### INSTRUCTIONS TO FOLLOW
Copy each line of the material beneath that holds the word "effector".

### SUPPLIED INFORMATION

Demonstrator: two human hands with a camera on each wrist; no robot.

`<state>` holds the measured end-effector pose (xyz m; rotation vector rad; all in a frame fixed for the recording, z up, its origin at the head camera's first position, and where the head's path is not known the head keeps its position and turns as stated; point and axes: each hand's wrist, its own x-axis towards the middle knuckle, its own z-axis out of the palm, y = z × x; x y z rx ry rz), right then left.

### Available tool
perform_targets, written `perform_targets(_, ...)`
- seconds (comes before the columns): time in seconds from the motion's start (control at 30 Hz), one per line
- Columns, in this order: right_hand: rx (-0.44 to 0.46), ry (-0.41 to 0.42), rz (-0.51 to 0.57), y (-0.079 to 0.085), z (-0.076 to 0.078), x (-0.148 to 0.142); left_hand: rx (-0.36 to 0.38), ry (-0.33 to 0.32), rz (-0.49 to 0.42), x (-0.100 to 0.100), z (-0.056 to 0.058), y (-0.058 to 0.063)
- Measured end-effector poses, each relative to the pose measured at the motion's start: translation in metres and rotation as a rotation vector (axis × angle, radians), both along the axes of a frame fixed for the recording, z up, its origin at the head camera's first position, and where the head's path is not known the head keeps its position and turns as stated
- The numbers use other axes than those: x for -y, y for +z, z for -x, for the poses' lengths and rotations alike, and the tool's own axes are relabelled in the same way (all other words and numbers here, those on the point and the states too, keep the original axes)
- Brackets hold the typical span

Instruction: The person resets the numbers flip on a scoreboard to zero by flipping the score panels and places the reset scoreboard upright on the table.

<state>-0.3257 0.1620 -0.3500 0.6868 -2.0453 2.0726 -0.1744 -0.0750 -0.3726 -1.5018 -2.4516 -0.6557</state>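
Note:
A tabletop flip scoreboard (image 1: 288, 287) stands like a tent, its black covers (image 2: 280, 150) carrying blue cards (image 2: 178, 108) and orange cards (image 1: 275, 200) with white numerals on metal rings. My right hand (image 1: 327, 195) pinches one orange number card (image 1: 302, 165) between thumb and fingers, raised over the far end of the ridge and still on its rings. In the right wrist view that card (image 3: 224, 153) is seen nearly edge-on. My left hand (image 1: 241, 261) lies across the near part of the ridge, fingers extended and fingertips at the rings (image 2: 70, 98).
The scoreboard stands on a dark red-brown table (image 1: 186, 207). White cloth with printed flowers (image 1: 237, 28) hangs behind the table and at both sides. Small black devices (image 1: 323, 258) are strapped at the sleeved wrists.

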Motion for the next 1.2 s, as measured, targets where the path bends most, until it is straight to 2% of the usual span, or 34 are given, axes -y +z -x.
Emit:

### SOLUTION TO THIS EXERCISE
`<state>` holds the measured end-effector pose (xyz m; rotation vector rad; all in a frame fixed for the recording, z up, its origin at the head camera's first position, and where the head's path is not known the head keeps its position and turns as stated; point and axes: each hand's wrist, its own x-axis towards the middle knuckle, its own z-axis out of the palm, y = z × x; x y z rx ry rz), right then left.
- Measured end-effector poses, each relative to the pose measured at the motion's start: translation in metres and rotation as a rotation vector (axis × angle, radians), both along the axes of a frame fixed for the recording, z up, its origin at the head camera's first position, and where the head's path is not known the head keeps its position and turns as stated

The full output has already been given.